Se le añaden multitud de imágenes previas, conceptos, preferencias basadas en la experiencia o en situaciones vividas, que recordamos quizá subconscientemente y que junto con la educación recibida, el ejemplo familiar, la personalidad... determinan un modelo social propio de cada persona.
Entonces se llega al momento crítico. El estímulo recibido de la otra persona: su olor, su voz, su presencia, una sonrisa o un gesto, se transmite al hipotálamo, quien a su vez la pasa a la glándula pituitaria.

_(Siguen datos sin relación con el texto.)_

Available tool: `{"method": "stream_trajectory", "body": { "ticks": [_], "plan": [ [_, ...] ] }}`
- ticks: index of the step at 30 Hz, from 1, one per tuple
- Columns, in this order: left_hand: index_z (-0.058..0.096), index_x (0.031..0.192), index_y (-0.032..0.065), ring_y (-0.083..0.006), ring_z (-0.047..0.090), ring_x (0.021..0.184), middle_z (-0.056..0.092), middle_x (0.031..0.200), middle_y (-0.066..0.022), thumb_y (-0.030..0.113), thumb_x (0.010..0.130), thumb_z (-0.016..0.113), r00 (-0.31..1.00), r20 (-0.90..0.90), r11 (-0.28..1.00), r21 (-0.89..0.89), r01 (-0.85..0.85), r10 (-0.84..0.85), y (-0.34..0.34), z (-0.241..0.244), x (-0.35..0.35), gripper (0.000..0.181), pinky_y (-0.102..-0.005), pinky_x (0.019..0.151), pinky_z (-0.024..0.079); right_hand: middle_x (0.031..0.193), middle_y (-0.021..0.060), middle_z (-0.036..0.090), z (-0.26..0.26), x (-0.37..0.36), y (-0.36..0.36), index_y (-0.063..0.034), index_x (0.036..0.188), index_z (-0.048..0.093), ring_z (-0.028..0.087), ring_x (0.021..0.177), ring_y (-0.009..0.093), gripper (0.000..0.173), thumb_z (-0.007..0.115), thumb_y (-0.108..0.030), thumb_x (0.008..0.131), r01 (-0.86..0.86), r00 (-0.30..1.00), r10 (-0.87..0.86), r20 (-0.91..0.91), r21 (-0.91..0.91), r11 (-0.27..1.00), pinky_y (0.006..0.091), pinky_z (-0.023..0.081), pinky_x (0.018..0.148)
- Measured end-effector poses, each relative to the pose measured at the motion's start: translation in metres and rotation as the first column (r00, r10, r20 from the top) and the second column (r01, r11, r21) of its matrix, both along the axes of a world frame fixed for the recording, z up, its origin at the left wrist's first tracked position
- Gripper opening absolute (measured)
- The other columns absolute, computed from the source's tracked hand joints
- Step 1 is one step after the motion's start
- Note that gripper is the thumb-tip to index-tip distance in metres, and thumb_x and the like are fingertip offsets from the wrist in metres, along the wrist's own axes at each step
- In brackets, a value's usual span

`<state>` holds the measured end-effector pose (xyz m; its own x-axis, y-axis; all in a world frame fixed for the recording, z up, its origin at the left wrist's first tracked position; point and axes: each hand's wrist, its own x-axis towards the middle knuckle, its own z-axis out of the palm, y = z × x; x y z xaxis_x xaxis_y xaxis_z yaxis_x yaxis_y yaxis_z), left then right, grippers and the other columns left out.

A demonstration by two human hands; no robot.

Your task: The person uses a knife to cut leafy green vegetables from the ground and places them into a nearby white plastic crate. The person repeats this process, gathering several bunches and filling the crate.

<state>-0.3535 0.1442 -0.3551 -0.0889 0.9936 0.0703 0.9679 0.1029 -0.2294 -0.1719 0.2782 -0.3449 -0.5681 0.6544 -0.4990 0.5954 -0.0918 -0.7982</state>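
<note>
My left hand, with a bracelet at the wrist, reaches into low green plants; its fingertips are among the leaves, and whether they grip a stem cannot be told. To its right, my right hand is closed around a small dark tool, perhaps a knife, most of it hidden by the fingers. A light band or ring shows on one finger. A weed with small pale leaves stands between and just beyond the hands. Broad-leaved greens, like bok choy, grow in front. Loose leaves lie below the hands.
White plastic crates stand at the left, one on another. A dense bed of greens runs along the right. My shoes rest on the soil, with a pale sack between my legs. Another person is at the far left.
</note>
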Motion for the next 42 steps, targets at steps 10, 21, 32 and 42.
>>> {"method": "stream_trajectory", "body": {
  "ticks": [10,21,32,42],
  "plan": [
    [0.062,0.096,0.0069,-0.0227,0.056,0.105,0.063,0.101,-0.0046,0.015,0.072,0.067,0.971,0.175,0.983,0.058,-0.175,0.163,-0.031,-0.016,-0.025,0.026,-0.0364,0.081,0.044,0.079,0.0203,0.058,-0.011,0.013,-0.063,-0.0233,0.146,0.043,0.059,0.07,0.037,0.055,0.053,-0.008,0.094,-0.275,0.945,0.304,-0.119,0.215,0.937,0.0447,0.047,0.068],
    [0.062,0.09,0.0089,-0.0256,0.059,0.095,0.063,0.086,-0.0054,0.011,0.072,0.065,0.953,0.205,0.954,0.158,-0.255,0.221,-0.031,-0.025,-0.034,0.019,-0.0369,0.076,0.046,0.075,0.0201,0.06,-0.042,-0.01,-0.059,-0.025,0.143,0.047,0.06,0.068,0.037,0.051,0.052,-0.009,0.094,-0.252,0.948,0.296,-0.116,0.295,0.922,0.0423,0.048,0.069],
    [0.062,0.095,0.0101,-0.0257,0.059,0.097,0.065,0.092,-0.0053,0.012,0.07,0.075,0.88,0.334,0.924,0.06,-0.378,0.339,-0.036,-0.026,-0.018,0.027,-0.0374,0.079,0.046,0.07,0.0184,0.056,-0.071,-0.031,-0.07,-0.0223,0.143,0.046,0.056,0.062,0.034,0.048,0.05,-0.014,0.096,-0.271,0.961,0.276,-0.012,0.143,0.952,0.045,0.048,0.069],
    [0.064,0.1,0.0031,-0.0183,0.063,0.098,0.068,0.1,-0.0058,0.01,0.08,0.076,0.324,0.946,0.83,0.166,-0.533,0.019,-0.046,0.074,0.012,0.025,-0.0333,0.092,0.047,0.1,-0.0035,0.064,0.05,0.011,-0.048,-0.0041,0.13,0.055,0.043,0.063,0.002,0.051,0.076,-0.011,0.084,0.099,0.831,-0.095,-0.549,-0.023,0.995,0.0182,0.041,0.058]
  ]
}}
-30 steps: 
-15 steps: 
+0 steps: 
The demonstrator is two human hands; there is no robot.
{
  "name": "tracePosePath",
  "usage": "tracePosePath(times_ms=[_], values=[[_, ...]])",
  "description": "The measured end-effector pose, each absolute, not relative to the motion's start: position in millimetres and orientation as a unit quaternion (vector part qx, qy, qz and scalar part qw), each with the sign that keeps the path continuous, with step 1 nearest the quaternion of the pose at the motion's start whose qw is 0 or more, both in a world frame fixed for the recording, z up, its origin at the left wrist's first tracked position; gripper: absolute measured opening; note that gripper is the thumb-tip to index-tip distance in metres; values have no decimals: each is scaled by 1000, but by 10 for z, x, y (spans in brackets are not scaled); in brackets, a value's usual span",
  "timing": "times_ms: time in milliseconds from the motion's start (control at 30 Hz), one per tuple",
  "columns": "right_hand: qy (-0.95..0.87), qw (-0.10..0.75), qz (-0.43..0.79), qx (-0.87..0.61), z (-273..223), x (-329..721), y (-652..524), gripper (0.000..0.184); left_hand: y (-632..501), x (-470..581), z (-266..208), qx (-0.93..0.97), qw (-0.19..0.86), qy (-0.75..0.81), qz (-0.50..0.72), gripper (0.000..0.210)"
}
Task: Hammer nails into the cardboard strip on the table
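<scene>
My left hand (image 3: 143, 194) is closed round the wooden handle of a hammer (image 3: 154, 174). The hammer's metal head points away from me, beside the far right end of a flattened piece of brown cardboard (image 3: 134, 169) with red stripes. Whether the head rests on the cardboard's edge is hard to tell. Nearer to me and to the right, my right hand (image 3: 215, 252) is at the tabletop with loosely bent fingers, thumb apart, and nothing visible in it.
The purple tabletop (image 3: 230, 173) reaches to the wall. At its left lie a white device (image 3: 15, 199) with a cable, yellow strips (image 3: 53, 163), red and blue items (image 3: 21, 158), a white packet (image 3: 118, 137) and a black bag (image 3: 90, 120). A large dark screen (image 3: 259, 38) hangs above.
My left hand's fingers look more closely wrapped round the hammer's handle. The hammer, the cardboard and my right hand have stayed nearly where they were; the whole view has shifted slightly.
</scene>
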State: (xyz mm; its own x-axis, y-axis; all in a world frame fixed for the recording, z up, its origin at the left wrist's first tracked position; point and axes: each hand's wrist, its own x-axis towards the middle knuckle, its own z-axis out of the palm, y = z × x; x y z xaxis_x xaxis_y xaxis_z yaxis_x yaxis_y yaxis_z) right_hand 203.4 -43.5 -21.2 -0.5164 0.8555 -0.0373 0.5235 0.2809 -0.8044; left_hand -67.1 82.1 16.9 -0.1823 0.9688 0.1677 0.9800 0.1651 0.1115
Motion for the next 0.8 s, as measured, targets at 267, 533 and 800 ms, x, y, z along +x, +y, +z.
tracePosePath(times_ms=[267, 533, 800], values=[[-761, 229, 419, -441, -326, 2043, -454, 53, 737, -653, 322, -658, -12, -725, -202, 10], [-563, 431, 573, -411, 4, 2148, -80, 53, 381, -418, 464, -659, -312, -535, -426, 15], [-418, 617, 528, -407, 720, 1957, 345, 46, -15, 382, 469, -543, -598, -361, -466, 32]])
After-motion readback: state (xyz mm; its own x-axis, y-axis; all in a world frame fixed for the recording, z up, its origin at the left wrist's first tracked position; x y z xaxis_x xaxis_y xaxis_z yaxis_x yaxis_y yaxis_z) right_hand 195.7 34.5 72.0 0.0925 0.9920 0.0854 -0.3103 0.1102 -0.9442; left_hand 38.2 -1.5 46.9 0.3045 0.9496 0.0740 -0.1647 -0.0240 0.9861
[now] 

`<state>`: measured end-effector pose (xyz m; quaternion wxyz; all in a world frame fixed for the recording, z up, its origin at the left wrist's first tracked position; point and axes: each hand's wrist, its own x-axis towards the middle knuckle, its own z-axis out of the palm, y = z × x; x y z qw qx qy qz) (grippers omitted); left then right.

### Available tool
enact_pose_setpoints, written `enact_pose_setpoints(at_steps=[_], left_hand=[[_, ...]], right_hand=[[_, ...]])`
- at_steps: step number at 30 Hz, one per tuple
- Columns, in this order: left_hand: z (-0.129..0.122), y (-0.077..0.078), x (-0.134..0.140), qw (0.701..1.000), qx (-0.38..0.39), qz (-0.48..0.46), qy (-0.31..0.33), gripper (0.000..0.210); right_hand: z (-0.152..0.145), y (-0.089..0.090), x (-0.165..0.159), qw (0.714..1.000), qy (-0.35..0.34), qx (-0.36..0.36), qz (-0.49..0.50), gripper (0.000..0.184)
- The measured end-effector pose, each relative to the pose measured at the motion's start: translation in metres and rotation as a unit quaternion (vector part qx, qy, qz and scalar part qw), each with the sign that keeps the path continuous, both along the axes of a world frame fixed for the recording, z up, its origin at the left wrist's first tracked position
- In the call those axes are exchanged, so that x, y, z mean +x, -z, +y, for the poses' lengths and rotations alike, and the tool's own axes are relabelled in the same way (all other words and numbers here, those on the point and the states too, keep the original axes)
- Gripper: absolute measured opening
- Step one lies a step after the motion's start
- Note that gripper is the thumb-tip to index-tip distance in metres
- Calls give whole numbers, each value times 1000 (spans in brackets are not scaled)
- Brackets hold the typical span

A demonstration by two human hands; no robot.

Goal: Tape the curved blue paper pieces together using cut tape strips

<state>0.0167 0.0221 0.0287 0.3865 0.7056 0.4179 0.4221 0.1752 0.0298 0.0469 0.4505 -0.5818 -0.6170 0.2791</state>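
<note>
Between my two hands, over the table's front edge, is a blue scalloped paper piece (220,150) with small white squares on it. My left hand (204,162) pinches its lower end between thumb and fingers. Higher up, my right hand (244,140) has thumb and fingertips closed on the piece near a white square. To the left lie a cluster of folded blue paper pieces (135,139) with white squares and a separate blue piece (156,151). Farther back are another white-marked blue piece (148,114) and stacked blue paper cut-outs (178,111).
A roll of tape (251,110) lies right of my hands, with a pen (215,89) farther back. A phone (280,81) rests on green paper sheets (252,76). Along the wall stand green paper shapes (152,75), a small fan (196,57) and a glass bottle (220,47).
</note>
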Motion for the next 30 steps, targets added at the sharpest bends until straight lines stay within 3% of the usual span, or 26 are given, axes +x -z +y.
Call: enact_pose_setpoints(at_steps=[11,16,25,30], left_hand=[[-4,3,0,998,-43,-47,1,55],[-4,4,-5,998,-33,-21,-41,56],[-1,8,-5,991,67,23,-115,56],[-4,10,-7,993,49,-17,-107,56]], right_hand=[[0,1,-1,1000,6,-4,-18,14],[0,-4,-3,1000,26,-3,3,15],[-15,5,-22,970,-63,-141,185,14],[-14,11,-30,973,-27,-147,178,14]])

Allí se libera una hormona que determinará la impresión provocada por esa persona. Las opciones son la atracción o la indiferencia, y en este caso ya no habrá nada que hacer: la química manda, y aquí en estado puro.
Si la persona en la que nos hemos fijado no sintoniza con nuestras intenciones, es probable que se presente con el ceño fruncido y la mirada distraída. Los bostezos y muecas, la involuntaria negación con la cabeza o gestos de desinterés, como limpiarse las uñas o chasquear los dedos, deberían ser suficientes para hacernos desistir, porque la siguiente prueba es definitiva: el alejamiento.
La condición inevitable para que una persona nos resulte atractiva es que coincida con el ideal fijado desde nuestra infancia.